His grip tightened, barely noticeable if you didn’t feel his thumb press on your waist, helping to remind you to respond.
“I mean, I’ve always wanted to try it.” You looked down toward your feet, slightly feeling the embarrassment creep up at your confession, but Jason rubbed his thumb on your cheek. A silent comfort. “But, I don’t have a reason to learn. I’m way past school dance age, I rarely go to events where it might happen, and…no one has ever asked me.”
A silence settled between the both of you, Jason’s thumb pausing. He looked between your eyes, glancing back and forth.
“Can I get my phone?” He asked with no explanation, no other detail leading to your earlier confession.
You felt the mortification creeping at you. You nodded, letting go of Jason.
He stood there until you removed yourself first. His grip fleeting, walking in the dark to grab his phone, illuminating the room with its screen where he stood. You curiously watched him, not quite understanding his intentions.
“I might be a little rusty.” He voiced, a broad back facing you.
A gentle melody played from his phone. Quiet, but getting louder as he pressed the volume button on the side of his phone.
“What?” You stood there awkwardly.
Jason turned to face you, throwing his phone on the night stand as he walked back over, raising an open hand to you.
“May I have this dance?”
He stunned you again, your brain having too many delays at once.
Your hand trembled as you raised it to meet his. You couldn’t respond to his question because your throat ached, ached in a way that you wished the world ended right there, to consume the pounding heartbeat in your ears, the firm grip of Jason, and attempt to swallow up all the love swelling in your heart. It would put up one hell of a fight.
Once the both of you met, bodies close, Jason repositioned your hands as it was before.
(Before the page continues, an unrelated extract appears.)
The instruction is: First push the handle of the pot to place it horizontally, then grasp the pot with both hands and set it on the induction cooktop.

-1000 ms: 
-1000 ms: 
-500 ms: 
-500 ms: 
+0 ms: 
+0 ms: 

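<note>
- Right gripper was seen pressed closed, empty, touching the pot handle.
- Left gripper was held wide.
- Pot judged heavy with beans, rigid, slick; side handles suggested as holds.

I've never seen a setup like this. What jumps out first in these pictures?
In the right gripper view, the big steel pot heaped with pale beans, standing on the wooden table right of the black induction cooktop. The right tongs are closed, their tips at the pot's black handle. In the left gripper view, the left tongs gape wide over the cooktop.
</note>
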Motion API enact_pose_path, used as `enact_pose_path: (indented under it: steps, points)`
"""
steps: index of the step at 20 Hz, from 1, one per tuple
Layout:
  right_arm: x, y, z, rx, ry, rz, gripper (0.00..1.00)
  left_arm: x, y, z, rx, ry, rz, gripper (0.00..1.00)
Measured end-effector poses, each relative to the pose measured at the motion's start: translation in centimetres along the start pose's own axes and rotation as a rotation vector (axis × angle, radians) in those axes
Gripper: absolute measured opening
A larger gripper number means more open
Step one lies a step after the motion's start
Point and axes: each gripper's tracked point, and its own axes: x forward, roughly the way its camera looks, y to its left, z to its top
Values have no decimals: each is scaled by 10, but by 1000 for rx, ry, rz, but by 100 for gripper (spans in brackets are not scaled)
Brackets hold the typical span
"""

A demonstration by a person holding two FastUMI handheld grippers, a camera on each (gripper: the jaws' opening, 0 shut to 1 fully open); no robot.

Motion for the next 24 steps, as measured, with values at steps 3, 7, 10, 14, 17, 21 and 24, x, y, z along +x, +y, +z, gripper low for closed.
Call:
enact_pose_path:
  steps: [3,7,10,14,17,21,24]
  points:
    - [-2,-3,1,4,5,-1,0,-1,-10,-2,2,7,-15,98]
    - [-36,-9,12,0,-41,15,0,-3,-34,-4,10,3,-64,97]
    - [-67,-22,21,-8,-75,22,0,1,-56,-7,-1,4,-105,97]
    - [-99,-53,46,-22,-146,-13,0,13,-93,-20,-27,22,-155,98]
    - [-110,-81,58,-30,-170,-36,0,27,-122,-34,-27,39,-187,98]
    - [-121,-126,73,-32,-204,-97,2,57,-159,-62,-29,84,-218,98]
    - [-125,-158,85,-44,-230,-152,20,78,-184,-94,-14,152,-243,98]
Gently guiding you through the steps as you nervously looked at your feet, your tense body adding to your struggle.
Once you felt a decent rhythm and Jason patiently assisted you, memorizing your expressions, movements and the smile you beamed when you finally felt comfortable.
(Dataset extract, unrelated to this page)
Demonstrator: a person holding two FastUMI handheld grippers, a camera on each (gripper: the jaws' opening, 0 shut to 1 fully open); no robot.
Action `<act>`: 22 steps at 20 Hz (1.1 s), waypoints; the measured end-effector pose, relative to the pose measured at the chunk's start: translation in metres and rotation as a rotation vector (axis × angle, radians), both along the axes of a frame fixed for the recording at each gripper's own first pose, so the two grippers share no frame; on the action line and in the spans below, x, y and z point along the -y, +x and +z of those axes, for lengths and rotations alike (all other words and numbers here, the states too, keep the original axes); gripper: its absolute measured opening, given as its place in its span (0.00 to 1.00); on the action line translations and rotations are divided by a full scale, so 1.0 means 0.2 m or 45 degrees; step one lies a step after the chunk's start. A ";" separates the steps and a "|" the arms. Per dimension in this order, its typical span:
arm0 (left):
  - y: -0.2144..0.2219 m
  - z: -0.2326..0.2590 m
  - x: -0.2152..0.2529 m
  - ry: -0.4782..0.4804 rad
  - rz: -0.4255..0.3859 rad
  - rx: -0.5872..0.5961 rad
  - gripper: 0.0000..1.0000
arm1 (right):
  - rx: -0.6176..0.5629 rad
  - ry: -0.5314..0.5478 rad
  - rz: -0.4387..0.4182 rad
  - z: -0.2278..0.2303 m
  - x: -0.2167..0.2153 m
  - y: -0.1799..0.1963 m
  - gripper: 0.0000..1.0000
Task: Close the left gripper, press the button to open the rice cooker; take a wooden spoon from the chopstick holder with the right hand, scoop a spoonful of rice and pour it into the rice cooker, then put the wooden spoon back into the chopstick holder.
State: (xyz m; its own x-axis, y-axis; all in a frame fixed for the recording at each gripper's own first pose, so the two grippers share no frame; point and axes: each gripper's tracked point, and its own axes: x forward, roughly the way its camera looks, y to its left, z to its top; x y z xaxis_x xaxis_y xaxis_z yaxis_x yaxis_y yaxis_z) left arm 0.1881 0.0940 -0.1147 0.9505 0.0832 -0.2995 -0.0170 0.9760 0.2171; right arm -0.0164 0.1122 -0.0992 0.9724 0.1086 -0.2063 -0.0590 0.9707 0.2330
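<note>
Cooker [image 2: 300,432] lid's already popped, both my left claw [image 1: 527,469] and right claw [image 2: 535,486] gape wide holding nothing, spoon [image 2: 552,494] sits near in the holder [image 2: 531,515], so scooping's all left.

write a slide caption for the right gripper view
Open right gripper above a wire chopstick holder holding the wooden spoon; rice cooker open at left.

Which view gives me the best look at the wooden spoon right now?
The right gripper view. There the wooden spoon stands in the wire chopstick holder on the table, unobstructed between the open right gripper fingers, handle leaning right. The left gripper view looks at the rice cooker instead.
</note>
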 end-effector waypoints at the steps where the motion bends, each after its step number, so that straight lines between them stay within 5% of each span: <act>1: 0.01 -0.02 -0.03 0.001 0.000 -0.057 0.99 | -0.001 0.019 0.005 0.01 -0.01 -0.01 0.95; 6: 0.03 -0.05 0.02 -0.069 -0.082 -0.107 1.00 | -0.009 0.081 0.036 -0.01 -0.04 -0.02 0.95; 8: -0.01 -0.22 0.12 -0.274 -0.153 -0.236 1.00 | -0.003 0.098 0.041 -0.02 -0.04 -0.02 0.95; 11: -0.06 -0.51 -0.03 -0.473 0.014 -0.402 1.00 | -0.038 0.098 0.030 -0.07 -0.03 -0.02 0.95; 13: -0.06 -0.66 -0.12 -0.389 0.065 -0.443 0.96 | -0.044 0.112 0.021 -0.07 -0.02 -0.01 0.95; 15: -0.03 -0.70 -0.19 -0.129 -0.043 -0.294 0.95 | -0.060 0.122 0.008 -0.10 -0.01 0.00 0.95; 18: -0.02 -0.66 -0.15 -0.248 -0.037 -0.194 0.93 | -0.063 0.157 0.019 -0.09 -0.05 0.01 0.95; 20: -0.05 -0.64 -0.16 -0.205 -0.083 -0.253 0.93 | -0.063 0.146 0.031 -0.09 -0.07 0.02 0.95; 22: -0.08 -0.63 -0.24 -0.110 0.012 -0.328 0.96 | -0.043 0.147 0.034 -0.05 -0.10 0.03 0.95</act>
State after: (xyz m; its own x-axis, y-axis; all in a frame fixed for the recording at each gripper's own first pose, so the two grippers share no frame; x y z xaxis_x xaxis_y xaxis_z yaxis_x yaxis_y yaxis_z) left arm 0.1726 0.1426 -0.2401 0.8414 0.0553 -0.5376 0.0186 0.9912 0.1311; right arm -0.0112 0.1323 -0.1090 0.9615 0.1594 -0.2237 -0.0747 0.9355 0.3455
He grabbed your chin. Guiding your head back up to look at him. Bringing his head closer to yours.
Your eyes closed halfway before he gripped your back, dipping you back, holding your weight as you inhaled in surprise.
“Jason!” You laughed his name as he swung you back up, extravagantly twirling you from him, clasping your hand to twirl you back into his embrace.
“Rusty, huh?” You quipped, eyeing him, trying to stabilize your steps.
“What can I say, Alfred beat the movements into me. He would feel a shift in the air if I got it wrong.” Jason smiled, picking up the swaying again, enthusiastically moving both your bodies.
You continued dancing through laughter, not watching your feet as much as you were, letting the feeling of the music guide you.
Not knowing where your body and his separated, a beautiful blur.
How could you have missed out on something so sweet?
A dance shared between two individuals who adore one another.
Jason stamped another mark onto your life.
First dances laced with intertwined hands, lips brushing against one another, tuning out everything but each other’s voices.
Maybe the world did end, but you wouldn’t have known, too immersed in the moonlight on Jason’s skin, the warmth of love and home enveloping you.